Pilot won't consistently light - new components

Reply

  #1  
Old 04-14-20, 08:07 AM
N
Member
Thread Starter
Join Date: Mar 2006
Posts: 31
Received 0 Votes on 0 Posts
Exclamation Pilot won't consistently light - new components

I have a Bard furnace with Honeywell controls and propane gas. All electronic components working:
Thermostat calls for heat, inducer starts, 24v from S8610U control sends 24v to VR8345M pilot valve, good spark at pilot burner/igniter-sensor but pilot will not light 95-100% of the time. I used manometer to check house gas pressure, inlet pressure at the pilot valve - and even turned on all of gas stove's burners to ensure that gas pressure at the pilot valve still maintained pressure; and it did at 12" water column.
Had local contractor come yesterday to assess the problem. I was concerned about the 13 year old gas valve. He could not find anything else wrong and suggested that the gas valve might be weak and not opening the pilot gas enough, so he changed it out.
No change, still not working right. We know there is gas since while the spark is initiated since we can consistently manually light the pilot with a match. We made all kinds of adjustments (up and down) to the pilot flame after initial adjustment to spec. Once lit manually, the main valve will open and the furnace works to get up to heat setting. After shutdown, the next call for heat still will not work.
So all of that leads me right back to the Q345A (igniter) spark and gas area. The spark is strong. Is there ever a need to bend the flares of the Q345A in order to try to divert the pilot gas flow closer to the center, where the spark is?
Honeywell will not offer any advice on whether or not one of their other igniter/sensors (Q348, Q373, Q362) are comparable.
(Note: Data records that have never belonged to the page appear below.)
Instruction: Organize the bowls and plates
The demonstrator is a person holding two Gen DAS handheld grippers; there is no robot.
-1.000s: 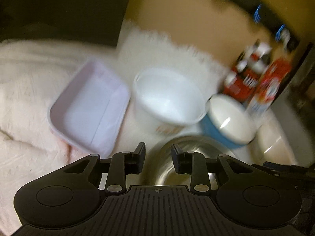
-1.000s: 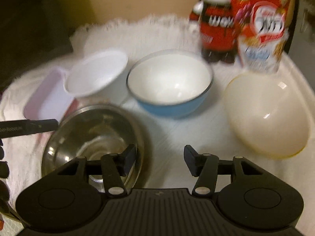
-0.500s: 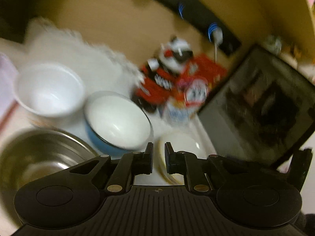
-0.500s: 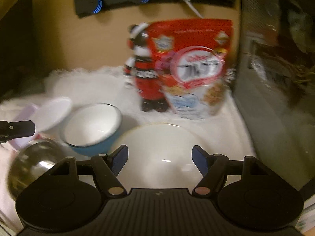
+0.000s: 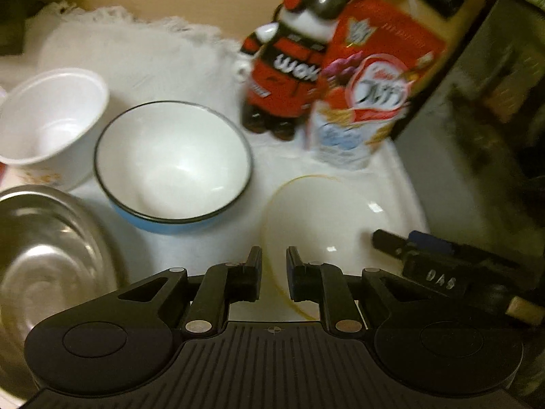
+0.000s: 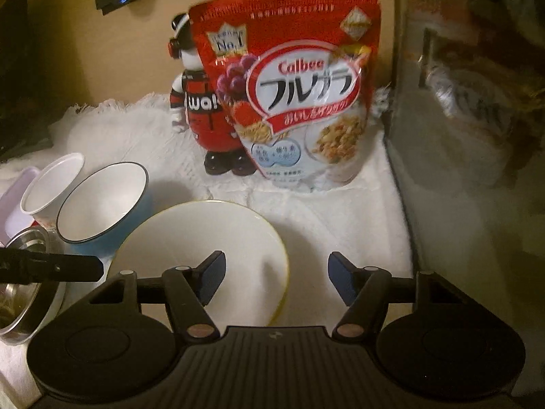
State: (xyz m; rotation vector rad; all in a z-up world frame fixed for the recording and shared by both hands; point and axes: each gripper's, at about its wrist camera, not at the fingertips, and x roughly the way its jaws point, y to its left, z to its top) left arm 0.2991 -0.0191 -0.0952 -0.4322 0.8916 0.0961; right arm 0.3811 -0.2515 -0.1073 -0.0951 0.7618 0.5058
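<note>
Biggest thing here is the white fluffy cloth (image 6: 340, 211) covering the whole surface. Far side, the red cereal bag (image 6: 293, 102) stands upright with a red-and-black toy figure (image 6: 201, 109) tucked just behind its left edge. Near me, the cream bowl (image 6: 204, 238) sits right of the blue bowl (image 5: 173, 167), then the steel bowl (image 5: 44, 248) at near left and the white foam cup bowl (image 5: 51, 116) at far left (a bit blurry). My left gripper (image 5: 274, 269) has its jaws narrowed around the cream bowl's near rim, though I can't tell if they're touching it. My right gripper (image 6: 276, 279) is spread wide, holding nothing, over the same bowl's right edge.
</note>
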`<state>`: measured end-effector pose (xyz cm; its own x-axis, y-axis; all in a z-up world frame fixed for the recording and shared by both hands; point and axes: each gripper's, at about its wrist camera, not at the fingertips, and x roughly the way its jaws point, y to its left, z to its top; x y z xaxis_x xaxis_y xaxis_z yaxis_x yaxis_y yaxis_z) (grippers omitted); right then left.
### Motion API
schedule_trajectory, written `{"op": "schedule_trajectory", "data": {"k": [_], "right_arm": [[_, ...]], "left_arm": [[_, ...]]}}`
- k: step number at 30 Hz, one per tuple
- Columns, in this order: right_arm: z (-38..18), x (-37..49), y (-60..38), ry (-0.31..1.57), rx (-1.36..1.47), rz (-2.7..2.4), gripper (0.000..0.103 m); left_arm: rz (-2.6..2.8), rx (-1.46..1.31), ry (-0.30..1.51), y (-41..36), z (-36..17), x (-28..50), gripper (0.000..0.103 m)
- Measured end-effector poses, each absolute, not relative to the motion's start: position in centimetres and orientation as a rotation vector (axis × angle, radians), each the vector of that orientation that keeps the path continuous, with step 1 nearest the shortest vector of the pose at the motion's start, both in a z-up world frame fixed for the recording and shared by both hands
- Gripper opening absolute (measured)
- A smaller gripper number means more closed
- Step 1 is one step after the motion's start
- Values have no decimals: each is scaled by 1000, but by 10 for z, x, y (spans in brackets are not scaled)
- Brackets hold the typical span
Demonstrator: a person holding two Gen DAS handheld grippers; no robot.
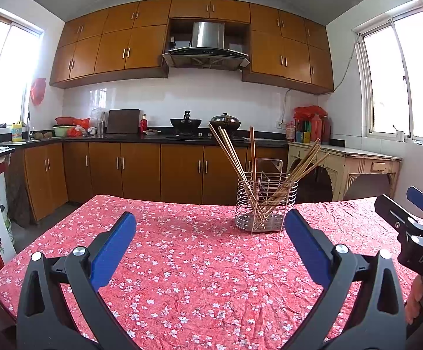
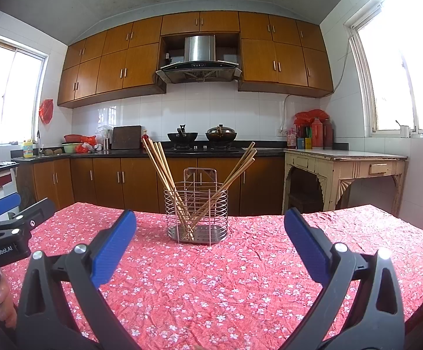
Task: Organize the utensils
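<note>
A round wire utensil holder (image 1: 265, 207) stands on the table with the red floral cloth (image 1: 182, 262). Several wooden chopsticks (image 1: 232, 157) lean in it, some to the left and some to the right. It also shows in the right wrist view (image 2: 197, 218) with the chopsticks (image 2: 164, 172). My left gripper (image 1: 210, 239) is open and empty, held above the cloth short of the holder. My right gripper (image 2: 210, 239) is open and empty, also short of the holder. The right gripper shows at the right edge of the left wrist view (image 1: 415, 224); the left one shows at the left edge of the right wrist view (image 2: 7, 221).
Behind the table runs a kitchen counter (image 2: 182, 153) with woks, a cutting board and bowls. A cream side table (image 2: 345, 169) stands at the right wall. The cloth-covered table (image 2: 269, 277) ends just past the holder.
</note>
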<state>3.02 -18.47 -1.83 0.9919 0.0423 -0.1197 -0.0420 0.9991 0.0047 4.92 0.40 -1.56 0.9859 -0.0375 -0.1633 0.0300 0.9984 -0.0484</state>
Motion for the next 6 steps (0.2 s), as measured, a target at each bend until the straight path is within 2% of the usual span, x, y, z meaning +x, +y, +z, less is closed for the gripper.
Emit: {"op": "schedule_trajectory", "data": {"k": [6], "right_arm": [[-18, 30, -185, 120, 2, 42, 99]], "left_arm": [[-43, -56, 171, 6, -15, 51, 101]]}}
They each have a slightly different design at the hood area.
I am hopeful that you all can help with this - and Thank You.
 
Sponsored Links
  #2  
Old 04-14-20, 11:55 AM
S
Member
Join Date: Oct 2013
Location: United States
Posts: 2,945
Received 41 Votes on 39 Posts
N,
I would look at the S86 module. You have 3 terminals on there that I would check since everything else seems to be working.
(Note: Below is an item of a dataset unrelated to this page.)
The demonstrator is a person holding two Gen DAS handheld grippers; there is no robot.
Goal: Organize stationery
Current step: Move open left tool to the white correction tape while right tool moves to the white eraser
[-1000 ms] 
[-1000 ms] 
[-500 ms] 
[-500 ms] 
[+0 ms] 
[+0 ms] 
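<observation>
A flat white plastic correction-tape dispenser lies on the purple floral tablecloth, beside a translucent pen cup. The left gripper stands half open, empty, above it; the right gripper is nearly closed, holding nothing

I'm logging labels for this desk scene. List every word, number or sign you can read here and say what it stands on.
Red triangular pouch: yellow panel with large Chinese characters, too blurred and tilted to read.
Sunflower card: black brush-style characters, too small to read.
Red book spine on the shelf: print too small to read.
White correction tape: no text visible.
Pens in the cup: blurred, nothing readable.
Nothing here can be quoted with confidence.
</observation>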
The terminals to check are PV, PV/MV, and MV. Mainly your PV/MV & PV. Your PV/MV is the common terminal of the 3. Make sure your connections are clean and tight. I believe you should have 24V between MV/PV & PV. If not you have a defective module.

These modules are are suseptable to just about everything from moisture to temp to life itself it seems and can be very irradic for no reason. I have changed them at times out of frustation like the problem you have even though it didn't point to that and it solved the problem.

Just my thoughts on the subject and a possible direction to go but that would be my bet. If you are going to have a company do this they should have one in stock and if it doesn't work they can reinstall the old one.

Hope this helps a little.
 
  #3  
Old 04-14-20, 02:31 PM
N
Member
Thread Starter
Join Date: Mar 2006
Posts: 31
Received 0 Votes on 0 Posts
Thanks "spott" but that module is not very old and it does test out perfectly with 24v headed to the ignition spark at the proper time. So I have spark and I have gas once the PV sends the 24v to the new gas valve and through the tube to the ignition area. Baffling - the service tech did not have any other idea of what to do next.

Thanks anyway.
 
  #4  
Old 04-14-20, 02:34 PM
N
Member
Thread Starter
Join Date: Mar 2006
Posts: 31
Received 0 Votes on 0 Posts
Sorry, I just re-read my response - second sentence should have said:

So I have spark and I have gas once the PV sends the 24v to the new gas valve, which opens and sends gas through the pilot tube to the ignition area.
 
  #5  
Old 04-14-20, 03:05 PM
S
Member
Join Date: Oct 2013
Location: United States
Posts: 2,945
Received 41 Votes on 39 Posts
N,
As long as the signal gets to the gas valve from the S86 it will work. The problem arises with that module when it becomes irradic, working when it wants to. It is basically just a circuit board and the module only as good as the soldered board. It may work 5 times and then not and when you reset it it make work again. You will get 24V to the module but may be a bad connection between PV/MV and PV terminals. It is very possible for your spark to be working flawlessly and your PV connection to be defective. All it takes is a bad solder connection or loose or bad wire.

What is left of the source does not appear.